▸ Available data
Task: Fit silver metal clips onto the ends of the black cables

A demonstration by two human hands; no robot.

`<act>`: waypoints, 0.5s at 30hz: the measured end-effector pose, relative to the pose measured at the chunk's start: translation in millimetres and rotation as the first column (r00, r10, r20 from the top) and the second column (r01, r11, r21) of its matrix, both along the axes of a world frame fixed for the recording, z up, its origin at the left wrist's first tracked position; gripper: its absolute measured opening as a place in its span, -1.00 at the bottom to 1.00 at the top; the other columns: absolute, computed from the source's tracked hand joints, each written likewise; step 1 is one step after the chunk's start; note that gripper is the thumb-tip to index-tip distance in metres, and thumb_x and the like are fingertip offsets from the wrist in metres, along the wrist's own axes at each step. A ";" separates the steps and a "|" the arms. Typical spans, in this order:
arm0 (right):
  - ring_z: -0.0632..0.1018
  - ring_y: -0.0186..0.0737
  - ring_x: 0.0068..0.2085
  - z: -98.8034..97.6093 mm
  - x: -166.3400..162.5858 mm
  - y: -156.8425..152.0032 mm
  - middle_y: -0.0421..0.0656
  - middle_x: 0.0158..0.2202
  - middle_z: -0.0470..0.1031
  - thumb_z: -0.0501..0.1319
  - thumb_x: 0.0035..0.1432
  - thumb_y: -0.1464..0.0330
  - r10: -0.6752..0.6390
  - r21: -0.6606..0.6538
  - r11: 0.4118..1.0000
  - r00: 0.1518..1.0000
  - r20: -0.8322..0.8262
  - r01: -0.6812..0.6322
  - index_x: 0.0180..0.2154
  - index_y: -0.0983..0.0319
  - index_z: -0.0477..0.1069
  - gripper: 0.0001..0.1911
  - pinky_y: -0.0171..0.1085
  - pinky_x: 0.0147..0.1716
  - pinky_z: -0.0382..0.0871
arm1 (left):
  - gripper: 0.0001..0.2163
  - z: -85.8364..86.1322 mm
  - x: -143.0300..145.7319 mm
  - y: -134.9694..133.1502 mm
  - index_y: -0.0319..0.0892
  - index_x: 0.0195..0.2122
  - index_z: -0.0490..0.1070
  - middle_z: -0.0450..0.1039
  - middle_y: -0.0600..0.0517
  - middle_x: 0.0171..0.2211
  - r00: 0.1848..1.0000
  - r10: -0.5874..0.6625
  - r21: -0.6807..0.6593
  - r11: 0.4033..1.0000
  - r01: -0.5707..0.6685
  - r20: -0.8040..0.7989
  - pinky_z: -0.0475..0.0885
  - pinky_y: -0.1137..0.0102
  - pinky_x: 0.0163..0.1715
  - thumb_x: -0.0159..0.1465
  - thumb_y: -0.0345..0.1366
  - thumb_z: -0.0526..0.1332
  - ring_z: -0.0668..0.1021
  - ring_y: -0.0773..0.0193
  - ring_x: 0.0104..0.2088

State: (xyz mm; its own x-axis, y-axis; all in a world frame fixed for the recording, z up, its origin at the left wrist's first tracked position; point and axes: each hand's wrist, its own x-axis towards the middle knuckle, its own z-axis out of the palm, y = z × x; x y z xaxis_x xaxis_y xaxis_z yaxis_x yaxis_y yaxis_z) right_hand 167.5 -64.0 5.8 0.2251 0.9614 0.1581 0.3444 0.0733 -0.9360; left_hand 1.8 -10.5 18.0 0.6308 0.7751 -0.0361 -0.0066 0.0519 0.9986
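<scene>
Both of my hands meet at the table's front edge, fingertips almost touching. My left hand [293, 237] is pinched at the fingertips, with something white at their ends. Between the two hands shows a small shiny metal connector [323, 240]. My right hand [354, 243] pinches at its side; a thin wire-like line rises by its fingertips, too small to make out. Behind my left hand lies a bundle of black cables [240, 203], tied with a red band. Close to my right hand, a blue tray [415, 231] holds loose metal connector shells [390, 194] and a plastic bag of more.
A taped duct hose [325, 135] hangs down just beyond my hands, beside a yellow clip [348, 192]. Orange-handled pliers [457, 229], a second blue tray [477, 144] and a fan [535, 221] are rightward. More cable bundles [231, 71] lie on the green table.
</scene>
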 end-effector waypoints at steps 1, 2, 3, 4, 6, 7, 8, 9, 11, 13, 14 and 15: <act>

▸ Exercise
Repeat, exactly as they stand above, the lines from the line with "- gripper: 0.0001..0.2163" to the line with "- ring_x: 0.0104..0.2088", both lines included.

▸ Answer to the problem
  - gripper: 0.0001..0.2163
  - z: -85.8364..86.1322 mm
  - x: -143.0300..145.7319 mm
  - y: -134.9694..133.1502 mm
  - index_y: -0.0319..0.0892
  - index_x: 0.0195..0.2122
  - index_z: -0.0490..0.1070
  - middle_z: -0.0450..0.1039
  - middle_y: -0.0600..0.0517
  - middle_x: 0.0171..0.2211
  - r00: 0.1848..1.0000
  - r10: -0.5874..0.6625
  - r21: -0.6807..0.6593
  - r11: 0.4033..1.0000
  - r01: -0.5707..0.6685
  - r20: -0.8040..0.7989
  - pinky_z: -0.0475..0.0885
  - pinky_y: -0.1137..0.0102
  - pinky_x: 0.0163..0.1715
  - thumb_x: -0.0159..0.1465
  - thumb_y: -0.0345..0.1366
  - thumb_z: -0.0526..0.1332
  - ring_z: -0.0668..0.1021
  - ring_y: -0.0773..0.0193
  - ring_x: 0.0104..0.2088

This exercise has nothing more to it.